Let's explore this conversion process in more detail.

Understanding Strings and Bytes in Python

Two of the core built-in data types in Python are str and bytes. These data types share common features but have key differences.

Both str and bytes are immutable sequences, meaning we can't modify their elements after creation. A string is an immutable sequence of characters, whereas a bytes object is an immutable sequence of integers between 0 and 255. This range of integers can be represented by 8 bits, which is one byte. Therefore, a bytes object is a sequence of bytes.

ASCII character encoding

Let's consider ASCII characters first. ASCII (American Standard Code for Information Interchange) is a character encoding that contains only 128 characters. Therefore, any ASCII character can be represented by seven bits, which is fewer than a single byte.
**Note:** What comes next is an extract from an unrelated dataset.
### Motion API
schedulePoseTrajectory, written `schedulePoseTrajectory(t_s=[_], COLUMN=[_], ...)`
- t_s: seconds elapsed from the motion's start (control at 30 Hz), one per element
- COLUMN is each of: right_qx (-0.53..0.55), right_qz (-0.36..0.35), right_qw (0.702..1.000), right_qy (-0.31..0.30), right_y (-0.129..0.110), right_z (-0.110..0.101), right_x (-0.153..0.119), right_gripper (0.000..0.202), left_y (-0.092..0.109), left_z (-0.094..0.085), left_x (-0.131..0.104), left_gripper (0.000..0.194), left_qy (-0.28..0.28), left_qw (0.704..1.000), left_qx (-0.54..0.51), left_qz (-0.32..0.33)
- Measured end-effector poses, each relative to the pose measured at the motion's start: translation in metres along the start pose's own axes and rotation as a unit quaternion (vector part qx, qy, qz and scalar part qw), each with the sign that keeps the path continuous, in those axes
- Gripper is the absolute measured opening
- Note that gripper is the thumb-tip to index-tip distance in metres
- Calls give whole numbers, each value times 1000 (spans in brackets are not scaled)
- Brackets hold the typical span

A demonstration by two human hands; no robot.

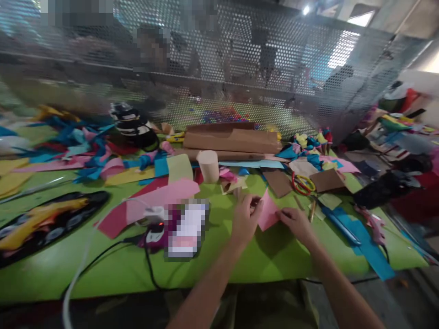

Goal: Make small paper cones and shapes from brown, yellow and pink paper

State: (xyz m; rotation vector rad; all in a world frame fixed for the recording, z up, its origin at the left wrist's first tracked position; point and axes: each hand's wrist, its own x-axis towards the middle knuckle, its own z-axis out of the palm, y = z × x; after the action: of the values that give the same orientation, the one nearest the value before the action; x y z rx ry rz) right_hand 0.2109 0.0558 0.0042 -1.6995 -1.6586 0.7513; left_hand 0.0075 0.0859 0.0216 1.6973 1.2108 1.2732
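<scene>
A small sheet of pink paper (269,211) is held up between my two hands just above the green table (219,267). My left hand (246,212) grips its left edge, fingers curled and thumb against the paper. At the lower right edge, my right hand (297,223) pinches the sheet between thumb and fingertips. Behind the sheet lies a square of brown paper (277,183). A phone with a blurred screen (188,230) is left of my left hand, beside a purple power strip (154,237).
Scissors with yellow and red handles (303,183), a blue cutter (339,226) and a pink glue gun (373,224) lie right. Farther back are a cream paper roll (208,167), folded cardboard (233,139) and coloured scraps. A white cable (77,274) crosses the left; a perforated metal screen (219,59) stands behind.
</scene>
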Motion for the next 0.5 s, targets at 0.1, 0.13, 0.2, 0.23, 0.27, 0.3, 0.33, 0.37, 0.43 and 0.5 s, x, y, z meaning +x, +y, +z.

We can create a bytes object by adding b in front of the single, double, or triple quotes we normally use for strings:

word_as_bytes = b"Python"
print(word_as_bytes)
print(type(word_as_bytes))

b'Python'
<class 'bytes'>

Although the code displays the characters spelling Python, each element in the bytes object is an integer between 0 and 255:

print(word_as_bytes[0])
print(list(word_as_bytes))

80
[80, 121, 116, 104, 111, 110]

The first element of word_as_bytes is the integer 80, which is the ASCII code for uppercase P:

print(chr(80))

When casting word_as_bytes to a list, the list contains the integers representing each byte. The integers are the ASCII codes for the letters in the word Python.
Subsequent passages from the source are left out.